*Exercise requirements*
Tally up the lines below that contain the word "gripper" and give the total alone.

*Supplied data*
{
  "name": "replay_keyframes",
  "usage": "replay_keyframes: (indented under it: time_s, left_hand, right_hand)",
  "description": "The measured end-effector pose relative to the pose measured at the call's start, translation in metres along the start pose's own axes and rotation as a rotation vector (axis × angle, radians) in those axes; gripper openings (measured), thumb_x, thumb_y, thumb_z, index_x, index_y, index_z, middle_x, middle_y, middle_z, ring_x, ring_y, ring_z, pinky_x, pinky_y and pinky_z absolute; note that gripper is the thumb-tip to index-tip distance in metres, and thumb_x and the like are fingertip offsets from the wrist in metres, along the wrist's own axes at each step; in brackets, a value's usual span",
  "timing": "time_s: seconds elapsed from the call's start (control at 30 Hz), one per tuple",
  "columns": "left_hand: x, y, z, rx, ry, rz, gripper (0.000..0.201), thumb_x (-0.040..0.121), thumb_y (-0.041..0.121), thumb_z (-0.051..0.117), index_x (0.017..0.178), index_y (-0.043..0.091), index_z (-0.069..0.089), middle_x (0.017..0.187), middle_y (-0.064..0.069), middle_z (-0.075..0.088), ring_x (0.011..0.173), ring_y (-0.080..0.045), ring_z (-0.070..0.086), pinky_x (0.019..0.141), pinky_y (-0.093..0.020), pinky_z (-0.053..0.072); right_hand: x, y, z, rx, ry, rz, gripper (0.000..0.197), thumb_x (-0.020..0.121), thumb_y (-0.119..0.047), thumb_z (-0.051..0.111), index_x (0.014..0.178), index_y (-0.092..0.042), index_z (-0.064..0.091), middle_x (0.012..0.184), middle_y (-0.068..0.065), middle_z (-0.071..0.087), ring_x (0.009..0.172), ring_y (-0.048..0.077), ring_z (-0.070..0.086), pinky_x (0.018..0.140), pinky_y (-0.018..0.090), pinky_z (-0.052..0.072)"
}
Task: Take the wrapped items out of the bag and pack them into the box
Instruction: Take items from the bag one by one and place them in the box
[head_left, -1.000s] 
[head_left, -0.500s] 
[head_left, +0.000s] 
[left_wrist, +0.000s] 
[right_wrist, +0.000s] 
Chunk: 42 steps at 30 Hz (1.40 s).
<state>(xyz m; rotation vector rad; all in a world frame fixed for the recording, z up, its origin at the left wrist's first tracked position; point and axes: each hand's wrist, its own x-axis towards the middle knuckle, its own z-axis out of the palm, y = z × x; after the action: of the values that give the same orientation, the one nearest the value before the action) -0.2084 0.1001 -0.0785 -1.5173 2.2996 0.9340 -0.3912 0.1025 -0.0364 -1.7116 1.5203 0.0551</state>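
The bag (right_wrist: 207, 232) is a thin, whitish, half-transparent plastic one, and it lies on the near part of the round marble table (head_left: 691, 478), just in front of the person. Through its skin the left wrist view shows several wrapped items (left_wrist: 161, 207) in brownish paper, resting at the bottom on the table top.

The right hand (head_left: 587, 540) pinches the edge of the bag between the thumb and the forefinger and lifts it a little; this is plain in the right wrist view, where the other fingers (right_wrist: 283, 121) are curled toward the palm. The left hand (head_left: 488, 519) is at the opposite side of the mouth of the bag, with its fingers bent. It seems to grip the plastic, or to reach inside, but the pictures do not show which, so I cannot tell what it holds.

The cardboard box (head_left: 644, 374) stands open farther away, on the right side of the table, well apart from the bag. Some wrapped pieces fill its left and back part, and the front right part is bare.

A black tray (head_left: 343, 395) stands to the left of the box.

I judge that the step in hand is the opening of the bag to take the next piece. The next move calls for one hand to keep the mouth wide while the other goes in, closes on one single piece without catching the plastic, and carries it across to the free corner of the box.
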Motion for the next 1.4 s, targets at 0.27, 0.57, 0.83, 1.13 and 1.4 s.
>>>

*Result below*
2